- What the task requires
Please return the lines below verbatim, beginning at the one that has "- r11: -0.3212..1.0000" and stopping after the one that has "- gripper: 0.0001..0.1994", and add no other lines.

------ Source information

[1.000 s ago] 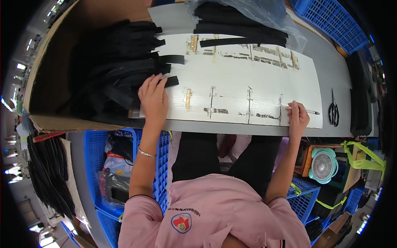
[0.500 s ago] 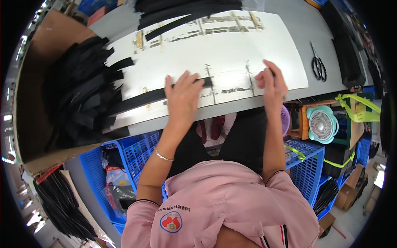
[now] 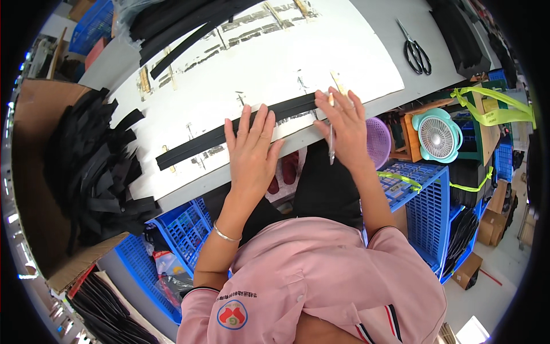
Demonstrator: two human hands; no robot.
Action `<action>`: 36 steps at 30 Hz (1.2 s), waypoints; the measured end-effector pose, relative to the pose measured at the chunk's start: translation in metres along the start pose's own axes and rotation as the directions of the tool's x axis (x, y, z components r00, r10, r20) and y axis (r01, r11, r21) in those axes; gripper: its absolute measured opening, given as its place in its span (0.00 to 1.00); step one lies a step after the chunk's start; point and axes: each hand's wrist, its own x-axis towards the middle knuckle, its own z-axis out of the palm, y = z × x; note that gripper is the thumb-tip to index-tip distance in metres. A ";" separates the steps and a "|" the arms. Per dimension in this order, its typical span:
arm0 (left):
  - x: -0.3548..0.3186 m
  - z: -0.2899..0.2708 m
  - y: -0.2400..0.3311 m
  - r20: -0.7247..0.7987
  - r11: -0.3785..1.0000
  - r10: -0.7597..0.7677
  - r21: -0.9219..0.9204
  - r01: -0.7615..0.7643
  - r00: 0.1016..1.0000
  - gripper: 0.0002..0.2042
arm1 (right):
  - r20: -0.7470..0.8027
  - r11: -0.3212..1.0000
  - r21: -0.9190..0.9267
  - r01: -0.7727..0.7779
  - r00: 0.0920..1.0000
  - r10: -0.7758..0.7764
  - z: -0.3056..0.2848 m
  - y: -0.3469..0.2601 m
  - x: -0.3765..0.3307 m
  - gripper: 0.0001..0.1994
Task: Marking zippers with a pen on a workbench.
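Note:
A long black fabric strip (image 3: 200,141) lies along the near edge of a white board (image 3: 200,103) that bears dark marks and bits of tape. My left hand (image 3: 250,149) rests flat on the strip's middle, fingers spread and pointing away from me. At the strip's right end, the fingertips of my right hand (image 3: 345,126) press down on the band. A slim, silvery pen-like tool (image 3: 332,143) is tucked between the fingers of that hand, its lower end pointing back toward me.
To the left, a cardboard box (image 3: 34,114) holds a heap of black strips (image 3: 86,166) that spills onto the board. More long black strips (image 3: 183,26) lie at the far side. Black-handled scissors (image 3: 417,55) sit on the grey table at right. A turquoise fan (image 3: 437,133) and blue crates (image 3: 427,223) stand below.
The black strip has come out of the heap to the right, and its left end now shows on the board. My right hand has come down onto its right end. The view has shifted.

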 end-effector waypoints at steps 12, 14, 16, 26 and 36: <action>-0.018 -0.017 -0.008 -0.032 0.981 -0.178 0.067 0.180 0.983 0.27 | 0.073 1.000 0.010 -0.012 0.997 0.011 -0.009 0.027 0.010 0.26; -0.030 -0.025 -0.014 -0.056 0.962 -0.243 0.112 0.248 0.968 0.29 | 0.065 0.999 0.037 -0.024 0.998 0.021 -0.008 0.029 0.008 0.26; -0.044 -0.032 -0.023 -0.083 0.946 -0.277 0.149 0.287 0.957 0.29 | 0.044 0.998 0.048 -0.045 0.998 0.043 -0.008 0.028 0.008 0.25; -0.083 -0.064 -0.054 -0.185 0.893 -0.368 0.202 0.401 0.911 0.34 | 0.019 0.990 -0.034 -0.139 0.990 0.140 -0.010 0.005 0.017 0.16; -0.085 -0.059 -0.065 -0.264 0.920 -0.336 0.114 0.375 0.904 0.35 | 0.343 0.589 0.721 -0.366 0.926 0.155 0.025 -0.138 0.084 0.09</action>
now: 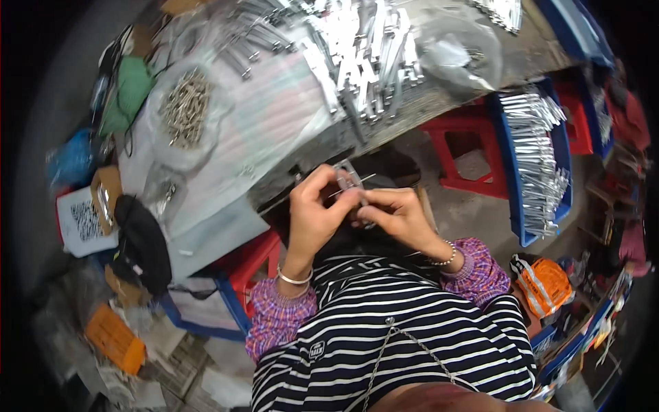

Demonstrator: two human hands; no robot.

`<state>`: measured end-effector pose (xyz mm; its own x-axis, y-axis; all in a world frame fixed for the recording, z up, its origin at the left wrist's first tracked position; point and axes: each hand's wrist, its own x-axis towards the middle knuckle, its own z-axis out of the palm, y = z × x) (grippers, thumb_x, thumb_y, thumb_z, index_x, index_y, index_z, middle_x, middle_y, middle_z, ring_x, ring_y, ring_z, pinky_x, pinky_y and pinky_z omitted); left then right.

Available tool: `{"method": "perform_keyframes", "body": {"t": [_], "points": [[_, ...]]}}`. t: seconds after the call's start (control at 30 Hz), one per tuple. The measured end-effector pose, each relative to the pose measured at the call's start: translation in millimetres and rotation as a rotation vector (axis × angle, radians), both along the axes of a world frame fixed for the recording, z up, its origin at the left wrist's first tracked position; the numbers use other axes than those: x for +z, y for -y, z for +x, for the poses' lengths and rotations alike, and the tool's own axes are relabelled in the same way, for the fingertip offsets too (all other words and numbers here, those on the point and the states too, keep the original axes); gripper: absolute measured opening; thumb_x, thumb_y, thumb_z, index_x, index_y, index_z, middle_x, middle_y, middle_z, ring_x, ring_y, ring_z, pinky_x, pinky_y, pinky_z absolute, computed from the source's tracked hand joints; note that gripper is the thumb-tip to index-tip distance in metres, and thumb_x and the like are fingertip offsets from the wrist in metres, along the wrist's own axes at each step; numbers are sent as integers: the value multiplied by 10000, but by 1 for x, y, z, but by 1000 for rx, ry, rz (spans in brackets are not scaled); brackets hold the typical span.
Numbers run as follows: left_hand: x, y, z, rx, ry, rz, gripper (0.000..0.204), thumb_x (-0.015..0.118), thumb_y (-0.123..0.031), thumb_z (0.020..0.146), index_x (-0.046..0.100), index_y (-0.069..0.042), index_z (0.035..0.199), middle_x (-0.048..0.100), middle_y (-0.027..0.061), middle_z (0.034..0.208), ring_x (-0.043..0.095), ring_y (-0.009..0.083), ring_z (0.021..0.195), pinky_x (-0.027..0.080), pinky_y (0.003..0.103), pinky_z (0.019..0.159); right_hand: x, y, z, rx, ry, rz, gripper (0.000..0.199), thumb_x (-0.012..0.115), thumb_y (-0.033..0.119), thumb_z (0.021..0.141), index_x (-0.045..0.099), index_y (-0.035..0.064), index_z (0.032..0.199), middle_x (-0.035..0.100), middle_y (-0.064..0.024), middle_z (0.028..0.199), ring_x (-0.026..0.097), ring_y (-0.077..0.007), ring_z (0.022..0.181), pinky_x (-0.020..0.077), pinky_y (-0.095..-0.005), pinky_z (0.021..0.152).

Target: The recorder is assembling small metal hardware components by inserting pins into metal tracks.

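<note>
My left hand point(314, 214) and my right hand point(399, 214) meet in front of my body, just off the near edge of the table. Thumb and fingers of the left are pinched on a small silver metal part point(347, 172), flat with a hole-like gap, its top end sticking up past the fingertips. My right hand is closed against the lower end of the same part, and a thin pin-like piece juts out beside it. The fingers hide most of the part, so its exact kind cannot be made out.
Long silver metal strips point(371, 62) are heaped on the worktable. A clear bag of small brassy pieces point(184, 110) lies on the pale sheet point(264, 117). A blue crate point(513, 172) packed with metal strips stands right, by a red stool point(470, 127). An orange bundle point(542, 285) sits lower right.
</note>
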<state>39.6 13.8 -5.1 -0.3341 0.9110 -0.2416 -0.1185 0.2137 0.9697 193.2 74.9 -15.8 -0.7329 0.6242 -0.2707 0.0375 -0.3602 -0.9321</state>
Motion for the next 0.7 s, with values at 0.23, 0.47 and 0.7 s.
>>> {"method": "perform_keyframes", "body": {"t": [0.23, 0.47, 0.7], "points": [[-4, 4, -15, -199, -163, -46, 119, 632, -39, 839, 553, 12, 911, 565, 1, 812, 530, 50, 736, 441, 198, 661, -1, -2, -3, 54, 21, -12, 183, 610, 0, 827, 645, -53, 998, 658, -71, 786, 639, -109, 718, 505, -212, 617], [-5, 5, -11, -92, 21, -74, 121, 621, -76, 857, 576, 16, 922, 579, 3, 801, 525, 48, 726, 444, 200, 662, -4, -2, -2, 62, 9, -27, 183, 595, 17, 847, 642, -50, 1011, 653, -80, 845, 643, -132, 740, 517, -229, 654], [0, 1, -10, -46, 62, 23, 95, 632, -48, 840, 576, 9, 892, 589, 13, 807, 544, 62, 733, 451, 202, 676, -4, -1, -3, 67, 16, 30, 189, 590, 16, 851, 640, -48, 1022, 647, -76, 836, 636, -126, 736, 515, -227, 666]]}}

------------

- The completed task
  - r11: -0.3212..1.0000
  - r21: -0.9190..0.9267
  - r01: -0.7727..0.7779
  - r00: 0.0920..1.0000
  - r10: -0.7758..0.7764
  - z: -0.3056..0.2848 m
  - y: -0.3469..0.2601 m
  - x: -0.3765..0.3307 m
  - gripper: 0.0001..0.1994

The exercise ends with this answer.